EXERCISE INSTRUCTIONS
What you produce should match the records below precisely, except that images are removed.

──────── DATA FOR THIS EXERCISE ────────

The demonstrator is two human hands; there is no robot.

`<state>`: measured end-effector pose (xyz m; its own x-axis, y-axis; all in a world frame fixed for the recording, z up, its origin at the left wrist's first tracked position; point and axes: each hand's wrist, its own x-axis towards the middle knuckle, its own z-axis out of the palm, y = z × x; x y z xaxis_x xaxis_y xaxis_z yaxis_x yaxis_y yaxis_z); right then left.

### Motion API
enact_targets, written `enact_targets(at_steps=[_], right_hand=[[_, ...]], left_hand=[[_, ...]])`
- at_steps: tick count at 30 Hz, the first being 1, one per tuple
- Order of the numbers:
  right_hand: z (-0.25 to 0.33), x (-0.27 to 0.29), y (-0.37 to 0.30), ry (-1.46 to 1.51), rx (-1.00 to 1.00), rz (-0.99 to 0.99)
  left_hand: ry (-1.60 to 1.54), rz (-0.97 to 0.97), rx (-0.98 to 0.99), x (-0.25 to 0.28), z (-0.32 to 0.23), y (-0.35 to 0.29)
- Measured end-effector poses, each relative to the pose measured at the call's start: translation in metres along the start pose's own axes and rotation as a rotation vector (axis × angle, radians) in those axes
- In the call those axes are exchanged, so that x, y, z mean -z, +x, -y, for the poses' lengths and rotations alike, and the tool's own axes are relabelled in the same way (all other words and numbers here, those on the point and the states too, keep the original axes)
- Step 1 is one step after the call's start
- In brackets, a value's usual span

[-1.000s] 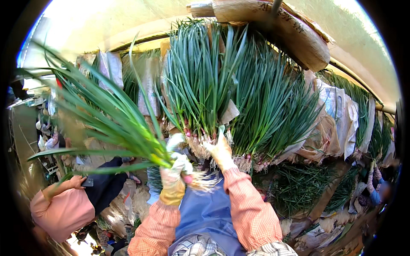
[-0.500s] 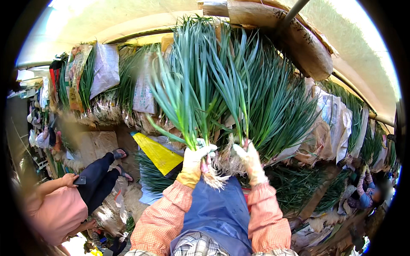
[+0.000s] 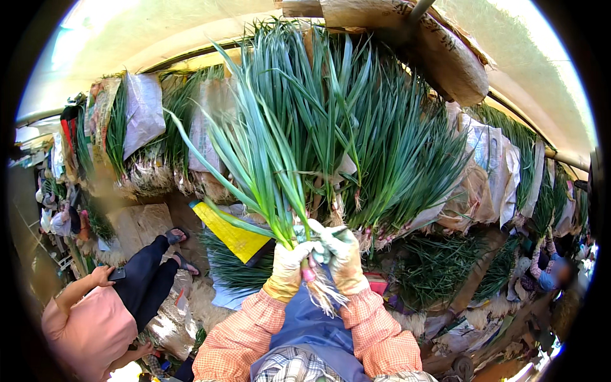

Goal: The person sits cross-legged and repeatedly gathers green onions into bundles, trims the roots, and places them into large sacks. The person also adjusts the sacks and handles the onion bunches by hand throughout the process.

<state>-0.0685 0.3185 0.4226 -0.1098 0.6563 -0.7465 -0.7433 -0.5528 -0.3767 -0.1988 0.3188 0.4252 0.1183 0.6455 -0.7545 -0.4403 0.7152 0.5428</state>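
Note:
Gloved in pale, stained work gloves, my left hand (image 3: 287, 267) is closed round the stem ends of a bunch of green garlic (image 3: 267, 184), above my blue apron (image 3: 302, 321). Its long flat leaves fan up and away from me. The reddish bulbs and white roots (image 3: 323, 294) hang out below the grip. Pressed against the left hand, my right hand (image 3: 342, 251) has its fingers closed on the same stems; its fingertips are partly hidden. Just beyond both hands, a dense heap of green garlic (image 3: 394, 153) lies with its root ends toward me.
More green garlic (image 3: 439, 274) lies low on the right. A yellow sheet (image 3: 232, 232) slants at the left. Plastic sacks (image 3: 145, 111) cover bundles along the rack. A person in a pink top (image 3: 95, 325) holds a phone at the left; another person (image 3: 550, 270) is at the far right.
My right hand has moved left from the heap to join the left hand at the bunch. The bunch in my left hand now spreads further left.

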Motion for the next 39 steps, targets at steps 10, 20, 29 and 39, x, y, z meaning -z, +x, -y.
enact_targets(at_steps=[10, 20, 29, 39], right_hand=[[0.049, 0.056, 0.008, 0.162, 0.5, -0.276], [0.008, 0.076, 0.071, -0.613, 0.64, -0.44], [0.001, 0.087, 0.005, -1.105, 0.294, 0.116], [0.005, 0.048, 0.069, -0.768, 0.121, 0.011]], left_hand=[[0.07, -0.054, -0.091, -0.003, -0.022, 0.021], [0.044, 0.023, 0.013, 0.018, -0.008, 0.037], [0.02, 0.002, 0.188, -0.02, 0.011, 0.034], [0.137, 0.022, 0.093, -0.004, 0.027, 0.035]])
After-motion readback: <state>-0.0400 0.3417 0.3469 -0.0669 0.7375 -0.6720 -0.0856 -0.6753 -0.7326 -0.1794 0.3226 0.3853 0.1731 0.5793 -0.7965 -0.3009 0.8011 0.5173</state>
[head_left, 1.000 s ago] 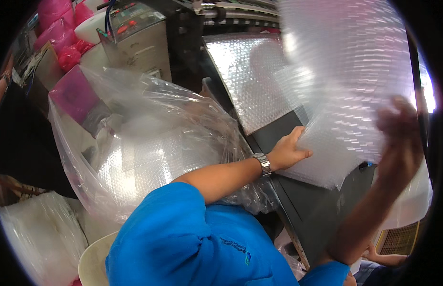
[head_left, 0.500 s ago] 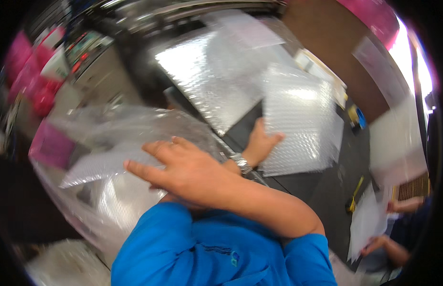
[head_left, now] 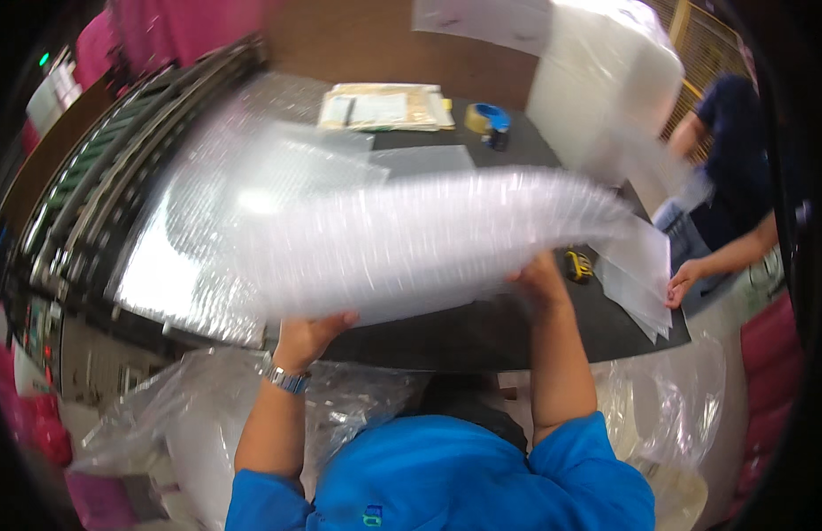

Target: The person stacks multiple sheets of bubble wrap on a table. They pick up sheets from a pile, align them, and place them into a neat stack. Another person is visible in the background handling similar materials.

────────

ANSWER BOX
The demonstrator is two human hands; there is no robot.

`<state>`: measured end-effector pose (xyz m; its own x-axis, y-axis; all in a world frame fixed for the recording, z up, its origin at the left wrist's first tracked position; point and axes: each hand's wrist, its own x-axis towards the middle knuckle, its own z-axis out of the palm, y = z × x; x y z xaxis_x xaxis_y xaxis_z yaxis_x yaxis_y yaxis_z); right then left.

### Motion API
enact_targets, written `enact_targets(at_steps=[_], right_hand=[[_, ...]], left_hand=[[_, ...]])`
- at_steps: tick count at 30 Hz, the first being 1, one per tuple
- Order of the numbers:
  right_hand: z (-0.25 to 0.33), x (-0.27 to 0.29), y (-0.37 to 0.30), ry (-1.46 to 1.51), rx (-1.00 to 1.00), rz (-0.99 to 0.99)
  left_hand: ry (-1.60 to 1.54), rz (-0.97 to 0.97), rx (-0.98 to 0.99), x (-0.25 to 0.28), z (-0.32 to 0.23), y (-0.35 to 0.29)
- Measured end-effector poses, each relative to the pose measured at the call's start: translation in metres along the start pose's own axes and rotation as a rotation vector (axis × angle, radians) in those axes
- In the call those axes are exchanged, so that x, y, z mean -z, +x, -y, for the poses' lengths and rotations alike, and the tool's own axes are relabelled in the same way (all other words and numbers here, those on the point and the states too, keep the original axes)
- Step 1 is one step after the call's start
- In brackets, a value's usual span

[-1.000s] 
[-0.500s] 
[+0.000s] 

Goal: The person sits cross-legged and repeatedly gathers green onions into bundles, trims the roots, and places them into large sacks. The person also adjusts the sacks and handles the onion bunches by hand throughout the process.

<state>-0.0685 0.3185 0.4226 -0.1098 0.6563 -0.7465 -0.7433 -0.5528 -0.3767 -0.1988 0.3188 0.4252 0.1183 0.6455 -0.7545 -0.4403 0.7152 0.5428</state>
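Note:
Gloved in pale, stained work gloves, my left hand (image 3: 287, 267) is closed round the stem ends of a bunch of green garlic (image 3: 267, 184), above my blue apron (image 3: 302, 321). Its long flat leaves fan up and away from me. The reddish bulbs and white roots (image 3: 323, 294) hang out below the grip. Pressed against the left hand, my right hand (image 3: 342, 251) has its fingers closed on the same stems; its fingertips are partly hidden. Just beyond both hands, a dense heap of green garlic (image 3: 394, 153) lies with its root ends toward me.
More green garlic (image 3: 439, 274) lies low on the right. A yellow sheet (image 3: 232, 232) slants at the left. Plastic sacks (image 3: 145, 111) cover bundles along the rack. A person in a pink top (image 3: 95, 325) holds a phone at the left; another person (image 3: 550, 270) is at the far right.
My right hand has moved left from the heap to join the left hand at the bunch. The bunch in my left hand now spreads further left.
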
Motion for the next 39 steps, targets at steps 10, 20, 29 and 39, x, y, z meaning -z, +x, -y.
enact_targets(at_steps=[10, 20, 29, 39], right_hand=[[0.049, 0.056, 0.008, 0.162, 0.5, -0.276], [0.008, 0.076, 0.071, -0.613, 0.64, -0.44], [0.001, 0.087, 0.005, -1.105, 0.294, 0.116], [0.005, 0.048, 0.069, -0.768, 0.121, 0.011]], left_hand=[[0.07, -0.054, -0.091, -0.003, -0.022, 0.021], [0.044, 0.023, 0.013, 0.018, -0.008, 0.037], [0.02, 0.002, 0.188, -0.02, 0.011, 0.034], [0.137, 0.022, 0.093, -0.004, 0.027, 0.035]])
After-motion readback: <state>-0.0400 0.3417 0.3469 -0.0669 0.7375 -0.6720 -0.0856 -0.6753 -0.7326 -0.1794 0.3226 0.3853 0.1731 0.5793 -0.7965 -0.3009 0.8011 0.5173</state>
[head_left, 1.000 s ago] 
[head_left, 0.500 s ago] 
[head_left, now] 

Target: The person stacks multiple sheets of bubble wrap on a table. They pick up sheets from a pile, align them, and place them into a neat stack. Another person is visible in the background handling similar materials.

This exercise requires no further answer.